Lundi 23 septembre, la Suédoise Greta Thunberg jetait sa rage, avec la double sincérité de l’adolescence et de l’autisme, à la face des gouvernants du monde, dont les politiques nous mènent à une catastrophe écologique et sociale sans précédent dans l’histoire de l’humanité : « Comment osez-vous ? Vous avez volé mes rêves et mon enfance avec vos paroles creuses. Je fais pourtant partie de celles et ceux qui ont de la chance. Des gens souffrent, ils meurent. »
Trois jours plus tard, on apprenait la disparition de Jacques Chirac. Parmi les formules de l’ancien président entrées à la postérité, son fameux « Notre maison brûle, et nous regardons ailleurs », lâché avec charisme au sommet de Johannesburg en 2002. A l’annonce de sa mort, les rédactions ont sorti sa nécrologie des cartons et ont fait entrer en scène les griots pour chanter les louanges du défunt président, ressassant ses faits d’armes parmi lesquels cette petite phrase, preuve s’il en était de sa conscience écologique. Ainsi, trois jours après la gifle de Greta Thunberg, les mêmes commentateurs qui avaient pu railler le franc-parler de la jeune fille portaient à nouveau aux nues une « parole creuse » d’un vieux gouvernant. Mais pas n’importe lequel : le grand Chirac, incarnation de la « grandeur de la France », qui avait su s’opposer en 2003 à la guerre impérialiste des Etats-Unis en Irak – une position française soutenue à l’ONU par ses alliés africains, rappelant si besoin était que la Françafrique a aussi des visées stratégiques pour peser à l’international. Qui pour se souvenir, dans la valse des pleureuses qui ont déferlé sur toutes les antennes, que le même Chirac avait sous sa présidence autorisé des interventions tout aussi impérialistes de l’armée française en Centrafrique, en Guinée-Bissau, en Côte d’Ivoire, au Tchad, en République démocratique du Congo (où, du temps du Zaïre, il avait déjà donné au minimum un feu orange à l’envoi de mercenaires pour sauver l’ami Mobutu) ? Et si l’on cumule les coups d’État et vagues de répression légitimés par Chirac, les politiques anti-sociales et destructrices de l’environnement menées par ses « amis africains », combien de maisons ont brûlé, combien de gens ont souffert et sont morts, du Sierra Leone au Congo en passant par le Togo, pendant que les Français regardaient ailleurs ? Pour lui rendre hommage, on a d’ailleurs vu se presser à Paris le dictateur congolais Sassou Nguesso, revenu au pouvoir en 1997 au prix d’une guerre civile meurtrière qui bénéficia de toutes les formes possibles du soutien criminel de la France (financement d’Elf, instrumentalisation des génocidaires rwandais, opération secrète de l’armée, mercenaires…)
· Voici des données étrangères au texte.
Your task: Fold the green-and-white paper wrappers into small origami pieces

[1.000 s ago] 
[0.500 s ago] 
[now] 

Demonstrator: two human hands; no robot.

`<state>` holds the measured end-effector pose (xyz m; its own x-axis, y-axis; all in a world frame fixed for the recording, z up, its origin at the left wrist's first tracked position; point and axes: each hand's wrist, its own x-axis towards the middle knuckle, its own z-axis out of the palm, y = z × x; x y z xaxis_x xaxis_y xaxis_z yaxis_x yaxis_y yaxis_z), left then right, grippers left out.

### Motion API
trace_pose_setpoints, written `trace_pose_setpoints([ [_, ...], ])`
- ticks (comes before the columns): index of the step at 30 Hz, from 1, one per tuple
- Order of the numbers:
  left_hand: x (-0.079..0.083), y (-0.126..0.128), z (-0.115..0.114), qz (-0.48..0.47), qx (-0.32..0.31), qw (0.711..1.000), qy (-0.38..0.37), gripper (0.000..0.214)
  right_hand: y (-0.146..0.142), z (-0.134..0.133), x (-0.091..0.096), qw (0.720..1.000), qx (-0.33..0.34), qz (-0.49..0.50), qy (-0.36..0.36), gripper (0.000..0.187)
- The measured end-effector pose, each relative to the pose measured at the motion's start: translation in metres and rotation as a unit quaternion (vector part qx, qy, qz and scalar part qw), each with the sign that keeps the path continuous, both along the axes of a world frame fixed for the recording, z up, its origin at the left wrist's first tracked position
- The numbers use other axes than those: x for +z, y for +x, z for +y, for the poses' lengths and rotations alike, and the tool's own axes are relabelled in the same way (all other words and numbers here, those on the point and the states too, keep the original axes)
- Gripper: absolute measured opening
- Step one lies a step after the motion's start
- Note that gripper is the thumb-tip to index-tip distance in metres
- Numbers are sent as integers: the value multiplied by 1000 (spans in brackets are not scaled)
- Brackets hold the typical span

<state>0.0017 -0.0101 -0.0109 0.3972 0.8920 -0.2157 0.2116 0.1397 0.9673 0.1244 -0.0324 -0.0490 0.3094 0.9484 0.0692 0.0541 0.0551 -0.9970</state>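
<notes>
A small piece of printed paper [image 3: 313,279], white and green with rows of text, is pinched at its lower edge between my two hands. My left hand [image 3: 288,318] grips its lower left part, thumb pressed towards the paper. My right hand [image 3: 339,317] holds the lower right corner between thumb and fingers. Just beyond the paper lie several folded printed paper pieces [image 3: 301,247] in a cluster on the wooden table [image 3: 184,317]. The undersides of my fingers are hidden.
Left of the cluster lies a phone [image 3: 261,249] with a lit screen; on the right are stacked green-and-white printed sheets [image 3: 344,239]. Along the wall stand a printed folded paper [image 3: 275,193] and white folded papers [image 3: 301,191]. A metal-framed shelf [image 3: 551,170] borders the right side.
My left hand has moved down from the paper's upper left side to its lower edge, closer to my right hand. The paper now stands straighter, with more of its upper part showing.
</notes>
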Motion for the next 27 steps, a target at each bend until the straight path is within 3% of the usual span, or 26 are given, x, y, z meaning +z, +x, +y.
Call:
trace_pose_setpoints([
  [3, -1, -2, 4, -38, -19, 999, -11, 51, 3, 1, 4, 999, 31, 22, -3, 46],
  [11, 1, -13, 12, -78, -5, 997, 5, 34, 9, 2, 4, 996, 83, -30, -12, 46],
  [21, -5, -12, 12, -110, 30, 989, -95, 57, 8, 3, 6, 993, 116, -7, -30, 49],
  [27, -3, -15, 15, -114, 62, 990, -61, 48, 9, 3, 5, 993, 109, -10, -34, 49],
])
Ces « amitiés » coupables de Chirac ont souvent été rappelées, mais brièvement, à la façon dont des hommes se permettaient jusqu’à récemment d’évoquer avec l’oeil rigolard un pincement de fesses féminines qui n’aurait été qu’un petit écart à la moral, un travers polisson bien compréhensible en somme. Que Chirac ait, de façon caricaturale, frayé avec les pires dictatures du continent ne serait finalement qu’un petit défaut rendant l’homme encore plus sympathique au commun des mortels imprégnés de leur imaginaire colonial.
On nous prie donc de retenir seulement que Jacques Chirac « aimait l’Afrique ». « J’aime l’Afrique, ses territoires, ses peuples et ses cultures », avait-il d’ailleurs déclaré à son dernier sommet Afrique-France, en 2007 à Cannes. Cinquante-cinq ans plus tôt, Frantz Fanon expliquait que « celui qui adore les nègres est aussi ’’malade’’ que celui qui les exècre », et le psychiatre qu’il était pesait ses mots. Mais le flot de louanges sans fausses notes auquel nous avons été confrontés nous rappelle que le mal ne se limite pas à ce patient : douze ans après la fin de la présidence très françafricaine de Chirac, notre pays est toujours aussi malade. Et nous regardons ailleurs.